Secondary transporters also transport ions from low concentration to high concentration. However, unlike primary transporters that create a concentration gradient through energy from ATP, secondary pumps utilize the potential energy from the concentration gradient produced by primary transporters to transport ions. Symporters like sodium-chloride symporter could transport an ion through its concentration gradient, and they couple the transport of a second molecule in the same direction, while antiporters using the concentration gradient couple a molecule that is transported in the contrary direction.

Regulation of Ion Pumps

The regulation of ion transporters can be accomplished in a variety of ways such as allosteric inhibition or activation, sensitivity to ion concentration, and phosphorylation. The regulatory ligand can bind into the regulatory site though allosteric inhibition, thus either inhibiting or activating the transporter.
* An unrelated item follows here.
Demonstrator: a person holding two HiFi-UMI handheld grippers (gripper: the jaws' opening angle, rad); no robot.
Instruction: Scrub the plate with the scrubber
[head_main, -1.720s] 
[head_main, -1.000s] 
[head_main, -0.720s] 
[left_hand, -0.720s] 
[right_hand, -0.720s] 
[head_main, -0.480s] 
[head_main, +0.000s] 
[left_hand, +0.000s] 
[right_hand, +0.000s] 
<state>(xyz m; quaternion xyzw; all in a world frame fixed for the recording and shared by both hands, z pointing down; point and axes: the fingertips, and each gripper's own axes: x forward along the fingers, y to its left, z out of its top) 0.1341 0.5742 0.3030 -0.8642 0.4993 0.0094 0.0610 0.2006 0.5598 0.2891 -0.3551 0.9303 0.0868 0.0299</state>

The concentration of an ion (not necessarily the ion it transfers) in solution can also regulate ion transporters. For example, the presence of H+ ions in solution controls the electron transport chain. The introduction of phosphate group by protein kinases or dephosphorylation by phosphatases can change the activity of the transporter. The activation or inhibition of the transporter with the addition of the phosphate group is determined by a specific protein.